Die Zahlen sprechen gegen Monti
Das sind die Ergebnisse der Regierung Monti: Die Arbeitslosenquote steigt seit Monaten. Sie liegt aktuell bei fast elf Prozent, die Jugendarbeitslosigkeit bei 34 Prozent. Die Wirtschaft schwächelt mehr denn je: Im dritten Quartal ist die Wirtschaftsleistung erneut um 0,2 Prozent gesunken. Gegen die hohen Staatsschulden verordnete Monti Milliardeneinsparungen im Haushalt und Steuererhöhungen.
Italiens Unternehmen haben eine Steuerlast von 68 Prozent, klagt Jacopo Morelli, Präsident des Verbandes junger Unternehmer: "So stranguliert man das Land. Das ist die Realität. Wir können das nicht mehr hören: Zuerst muss das Schiff geborgen werden und dann reduzieren wir die Steuern. Der Kampf gegen die Steuerhinterziehung, die Haushaltsdisziplin und die Verringerung der Steuerlast sind alles Seiten ein und derselben Medaille."
Arbeitnehmer beklagen unsoziale Reformen
Dasselbe Lied stimmen auch die Arbeitnehmer an. Besonders unpopulär war die Entscheidung der Regierung Monti, die Immobiliensteuer wieder einzuführen, da ein Großteil der Italiener in Wohneigentum lebt. Gleichzeitig wurde das Renteneintrittsalter angehoben und der Kündigungsschutz beschnitten.
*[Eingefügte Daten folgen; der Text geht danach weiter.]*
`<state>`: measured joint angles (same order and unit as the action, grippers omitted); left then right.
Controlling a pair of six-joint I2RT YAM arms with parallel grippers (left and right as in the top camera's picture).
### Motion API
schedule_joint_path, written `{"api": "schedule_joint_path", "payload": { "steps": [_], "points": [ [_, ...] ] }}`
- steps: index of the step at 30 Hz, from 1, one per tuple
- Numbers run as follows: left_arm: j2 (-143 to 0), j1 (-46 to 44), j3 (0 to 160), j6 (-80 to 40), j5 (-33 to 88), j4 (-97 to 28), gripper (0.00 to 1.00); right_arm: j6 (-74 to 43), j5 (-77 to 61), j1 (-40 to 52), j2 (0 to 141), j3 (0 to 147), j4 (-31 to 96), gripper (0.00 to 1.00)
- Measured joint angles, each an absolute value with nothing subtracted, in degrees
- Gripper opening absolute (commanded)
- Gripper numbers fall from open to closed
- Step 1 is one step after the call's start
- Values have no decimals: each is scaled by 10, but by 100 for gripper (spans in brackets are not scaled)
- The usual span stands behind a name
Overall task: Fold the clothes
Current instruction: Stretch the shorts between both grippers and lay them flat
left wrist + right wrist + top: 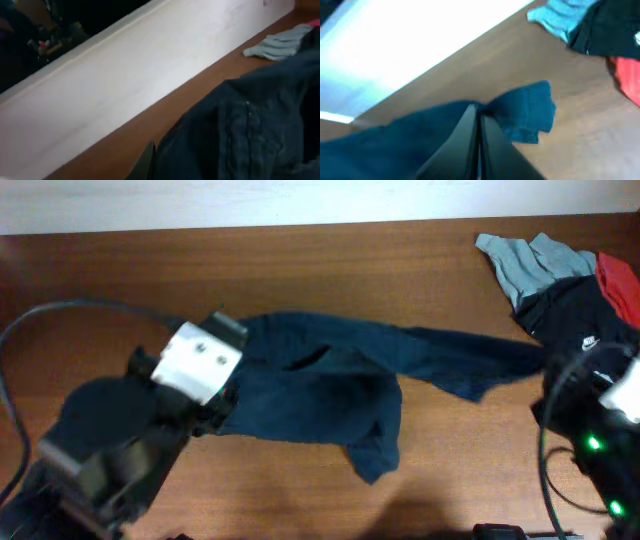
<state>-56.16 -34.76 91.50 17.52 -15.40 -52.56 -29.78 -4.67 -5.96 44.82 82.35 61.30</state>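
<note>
The dark navy shorts (320, 385) lie stretched across the middle of the brown table, with one leg hanging toward the front edge. My left gripper (222, 402) is at their left end; in the left wrist view one finger (152, 160) presses against the cloth (250, 130), which hides the other finger. My right gripper (548, 380) is at the shorts' right tip. In the right wrist view its fingers (480, 107) are closed together on the blue cloth (525, 107).
A pile of other garments lies at the back right: grey (525, 260), black with a white logo (580, 315) and red (620, 285). They also show in the right wrist view (605, 30). A black cable (60, 310) loops at the left. A white wall borders the table's back.
</note>
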Motion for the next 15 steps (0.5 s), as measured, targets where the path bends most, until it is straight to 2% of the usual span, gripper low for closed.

Fausto Durante vom größten italienischen Gewerkschaftsbund CGIL ist ebenfalls mit der Monti unzufrieden: "Die Regierung Monti hätte etwas für die soziale Gerechtigkeit tun können, z.B. eine Vermögenssteuer auf große Vermögen - und hätte dieses Geld für Wachstumspolitik nutzen können. Doch bis jetzt haben wir einen solchen Willen nicht erkennen können."
Die ganz großen Einschnitte blieben bisher aus
Und dennoch fällt die Unzufriedenheit der Italiener mit ihrer Regierung deutlich verhaltener aus als die der Griechen, Spanier oder Portugiesen. Das mag daran liegen, dass Monti die ganz großen Einschnitte, Kürzungen, Entlassungen bisher vermieden hat.
Und wer weiß, sagt Giorgio aus Rom, was Monti machen würde, wenn er könnte, wie er wollte: "Über die Politik von Monti kann man sagen: Einige Entscheidungen sind unpopulär, werden von der Masse abgelehnt. Man muss aber auch sagen: Wir können gar nicht sagen, ob er all das gemacht hat, was er sich vorgenommen hatte. Warum? Berlusconi und seine Bande sind zwar nicht mehr an der Regierung, sie sitzen aber noch im Parlament."
Und zumindest einen Erfolg kann Mario Monti sich zu Gute schreiben: Die Zinsen für italienische Staatsanleihen fallen - bei der letzten Auktion am Mittwoch auf den Stand von vor zwei Jahren. Das heißt: Die Finanzmärkte haben ihr Vertrauen in Mario Monti noch nicht verloren.